Department of Psychology, College of Behavioral, Social, and Health Sciences, Clemson University, Clemson, SC 29634, USA.
School of Health Research, Clemson University, Clemson, SC 29634, USA.
Int J Environ Res Public Health. 2023 Aug 19;20(16):6610. doi: 10.3390/ijerph20166610.

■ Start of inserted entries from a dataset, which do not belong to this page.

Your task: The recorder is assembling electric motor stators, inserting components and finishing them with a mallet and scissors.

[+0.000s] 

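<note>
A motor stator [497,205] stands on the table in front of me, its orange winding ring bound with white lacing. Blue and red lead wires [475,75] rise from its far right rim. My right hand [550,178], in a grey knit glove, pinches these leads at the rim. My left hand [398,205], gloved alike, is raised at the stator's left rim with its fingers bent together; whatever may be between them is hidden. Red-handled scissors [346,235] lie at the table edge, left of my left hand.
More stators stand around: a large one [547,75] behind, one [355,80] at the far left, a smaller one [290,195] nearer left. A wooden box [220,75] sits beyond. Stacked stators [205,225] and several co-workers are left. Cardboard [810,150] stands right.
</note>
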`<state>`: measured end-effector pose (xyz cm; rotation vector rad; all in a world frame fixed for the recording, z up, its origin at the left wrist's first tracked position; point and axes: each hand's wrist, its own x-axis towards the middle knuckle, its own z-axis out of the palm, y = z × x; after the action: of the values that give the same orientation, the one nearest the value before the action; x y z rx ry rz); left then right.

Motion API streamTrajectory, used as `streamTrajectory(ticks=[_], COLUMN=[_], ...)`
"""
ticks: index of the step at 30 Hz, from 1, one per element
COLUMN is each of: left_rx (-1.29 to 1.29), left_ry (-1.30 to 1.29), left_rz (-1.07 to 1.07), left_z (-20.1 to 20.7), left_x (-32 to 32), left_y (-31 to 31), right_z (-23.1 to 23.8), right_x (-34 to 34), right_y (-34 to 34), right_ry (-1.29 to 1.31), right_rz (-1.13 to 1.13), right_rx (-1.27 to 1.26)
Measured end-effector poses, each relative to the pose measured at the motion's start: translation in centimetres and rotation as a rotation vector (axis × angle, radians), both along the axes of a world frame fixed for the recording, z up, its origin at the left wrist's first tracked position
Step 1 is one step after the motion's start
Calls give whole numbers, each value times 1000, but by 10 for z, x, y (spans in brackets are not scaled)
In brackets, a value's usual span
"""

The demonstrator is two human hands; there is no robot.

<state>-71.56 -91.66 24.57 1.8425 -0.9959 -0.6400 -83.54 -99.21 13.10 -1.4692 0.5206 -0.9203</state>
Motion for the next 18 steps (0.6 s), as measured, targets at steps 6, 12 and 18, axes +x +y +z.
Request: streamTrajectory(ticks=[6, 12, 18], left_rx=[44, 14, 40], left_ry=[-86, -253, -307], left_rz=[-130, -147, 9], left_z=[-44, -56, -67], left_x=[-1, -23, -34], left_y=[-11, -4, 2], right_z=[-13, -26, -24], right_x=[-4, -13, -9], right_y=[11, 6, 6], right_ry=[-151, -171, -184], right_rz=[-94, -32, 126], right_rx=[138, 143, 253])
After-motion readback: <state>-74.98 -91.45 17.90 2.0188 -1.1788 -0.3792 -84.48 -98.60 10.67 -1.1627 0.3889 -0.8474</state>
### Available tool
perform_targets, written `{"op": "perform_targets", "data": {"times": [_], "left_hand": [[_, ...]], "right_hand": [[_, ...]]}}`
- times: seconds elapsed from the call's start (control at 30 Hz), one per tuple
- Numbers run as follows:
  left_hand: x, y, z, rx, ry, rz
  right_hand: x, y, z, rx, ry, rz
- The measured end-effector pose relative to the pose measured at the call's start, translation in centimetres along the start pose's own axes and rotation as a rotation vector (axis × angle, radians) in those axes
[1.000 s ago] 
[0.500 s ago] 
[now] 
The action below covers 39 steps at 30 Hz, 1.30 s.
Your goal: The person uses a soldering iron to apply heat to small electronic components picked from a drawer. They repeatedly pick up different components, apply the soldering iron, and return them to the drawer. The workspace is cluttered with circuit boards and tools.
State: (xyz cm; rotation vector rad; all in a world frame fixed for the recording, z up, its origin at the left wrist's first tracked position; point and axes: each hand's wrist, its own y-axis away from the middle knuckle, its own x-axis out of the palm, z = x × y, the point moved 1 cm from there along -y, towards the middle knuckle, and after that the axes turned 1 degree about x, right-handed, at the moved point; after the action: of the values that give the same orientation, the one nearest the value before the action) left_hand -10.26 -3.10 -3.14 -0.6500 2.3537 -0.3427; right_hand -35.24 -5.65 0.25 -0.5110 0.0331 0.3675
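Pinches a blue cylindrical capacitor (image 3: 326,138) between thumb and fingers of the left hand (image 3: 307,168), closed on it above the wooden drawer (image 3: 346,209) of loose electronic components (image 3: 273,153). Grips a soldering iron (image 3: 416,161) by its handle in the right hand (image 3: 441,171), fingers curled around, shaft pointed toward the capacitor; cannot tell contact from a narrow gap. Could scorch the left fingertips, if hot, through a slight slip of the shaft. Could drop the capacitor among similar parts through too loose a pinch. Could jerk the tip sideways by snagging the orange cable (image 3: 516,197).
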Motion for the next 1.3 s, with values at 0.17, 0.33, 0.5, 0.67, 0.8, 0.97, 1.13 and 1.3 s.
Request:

People on buprenorphine maintenance treatment (BMT) commonly present cognitive deficits that have been associated with illicit drug use and dropout from buprenorphine treatment. This study has compared cognitive responses to the Stroop Task and the Continuous Performance Task (CPT) among individuals on BMT, with recent drug use, and healthy controls and explored the associations between cognitive responses and drug use, craving, and buprenorphine use among participants on BMT. The participants were 16 individuals on BMT and 23 healthy controls. All participants completed a 60 min laboratory session in which they completed the Stroop Task and the CPT, a saliva drug test, a brief clinical history that collected substance-use- and treatment-related information, and the Opioid Craving Scale. The results showed that the BMT participants presented more commission errors (MBMT participants = 2.49; Mhealthy controls = 1.38; = 0.048) and longer reaction times (MBMT participants = 798.09; Mhealthy controls = 699.09; = 0.047) in the Stroop Task than did the healthy controls. More days on buprenorphine were negatively associated with reaction time in the CPT (-0.52) and the number of commission errors (-0.53), simple reaction time (-0.54), and reaction time correct (-0.57) in the Stroop Task. Neither drug use nor craving was significantly associated with the results for the cognitive tasks. Relative to the control participants, the BMT individuals performed worse in terms of longer reaction times and more commission errors in the Stroop Task. Within the BMT participants, longer times on buprenorphine were associated with better cognitive results in terms of faster reaction times for both tasks and lower commission errors for the Stroop Task.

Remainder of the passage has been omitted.